Je suis un fan de Metal Gear Solid 3 : Snake Eater, mais je ne peux me voiler la face plus longtemps. Aussi légendaire soit ce jeu vidéo né de l’imagination d’Hideo Kojima, il accuse deux décennies après sa sortie initiale le poids des années. Même ses idées les plus en avance sur leur temps ne peuvent rivaliser avec les productions contemporaines. Et il en va de même pour les zones semi-ouvertes bien trop petites qui limitent le potentiel des mécaniques de survie et d’infiltration. Le créateur japonais rêvait d’un open world pour MGS 3… il faudra attendre Metal Gear Solid V : Phantom Pain pour assister à la concrétisation de ce rêve.

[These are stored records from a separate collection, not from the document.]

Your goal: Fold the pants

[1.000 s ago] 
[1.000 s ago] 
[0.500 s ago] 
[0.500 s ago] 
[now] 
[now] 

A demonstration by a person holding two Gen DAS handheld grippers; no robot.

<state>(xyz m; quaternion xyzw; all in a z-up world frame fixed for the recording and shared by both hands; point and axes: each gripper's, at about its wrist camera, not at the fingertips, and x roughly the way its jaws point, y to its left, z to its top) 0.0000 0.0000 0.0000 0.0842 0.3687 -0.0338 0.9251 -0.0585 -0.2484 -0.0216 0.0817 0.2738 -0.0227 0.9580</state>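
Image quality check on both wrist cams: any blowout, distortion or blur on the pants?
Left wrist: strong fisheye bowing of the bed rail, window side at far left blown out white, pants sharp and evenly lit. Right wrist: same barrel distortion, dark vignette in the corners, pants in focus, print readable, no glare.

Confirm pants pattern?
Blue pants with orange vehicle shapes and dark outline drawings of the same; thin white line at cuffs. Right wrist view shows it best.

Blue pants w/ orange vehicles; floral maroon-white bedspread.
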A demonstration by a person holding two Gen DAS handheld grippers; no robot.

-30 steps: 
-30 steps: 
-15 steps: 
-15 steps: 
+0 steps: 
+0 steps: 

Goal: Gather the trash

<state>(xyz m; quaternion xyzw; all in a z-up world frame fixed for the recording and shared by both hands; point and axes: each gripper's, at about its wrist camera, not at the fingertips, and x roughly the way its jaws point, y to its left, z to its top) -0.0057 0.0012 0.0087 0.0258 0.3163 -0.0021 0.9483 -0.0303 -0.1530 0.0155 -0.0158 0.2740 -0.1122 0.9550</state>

Même l’infiltration, qui est pourtant la clé de voûte de l’expérience, peine à faire bonne impression aujourd’hui. L’intelligence artificielle qui donne vie aux antagonistes ne représente aucun danger pour Snake, même dans les niveaux de difficulté les plus élevés, et va (parfois) à l’encontre de toute logique. Et ce n’est qu’un exemple parmi tant d’autres des problèmes rencontrés sur ce remake qui souffre de la comparaison avec MGS 4 : Guns of the Patriots (2008) et surtout Metal Gear Solid V : The Panthom Pain (2015). Konami aurait pu reprendre l’ossature et le gameplay du cinquième épisode et y intégrer l’histoire et la mise en scène de MGS 3. Il en va autrement. Les conséquences d’un tel conservatisme né d’un profond respect pour Hideo Kojima sautent d'autant plus aux yeux en 2024.
Konami cherche à réaliser l’impossible avec ce remake de Metal Gear Solid 3 : moderniser une œuvre culte du 10e Art en l'altérant le moins possible. Il en résulte une version Delta qui peine à exister en 2024. Au-delà de ses prouesses visuelles, ce remake ne propose rien (ou presque) de neuf et ne brusque jamais la création d’Hideo Kojima par peur de s’attirer les foudres des fans. La frustration est à son paroxysme pour tous ceux ayant espéré un remake total et non une « simple » refonte graphique.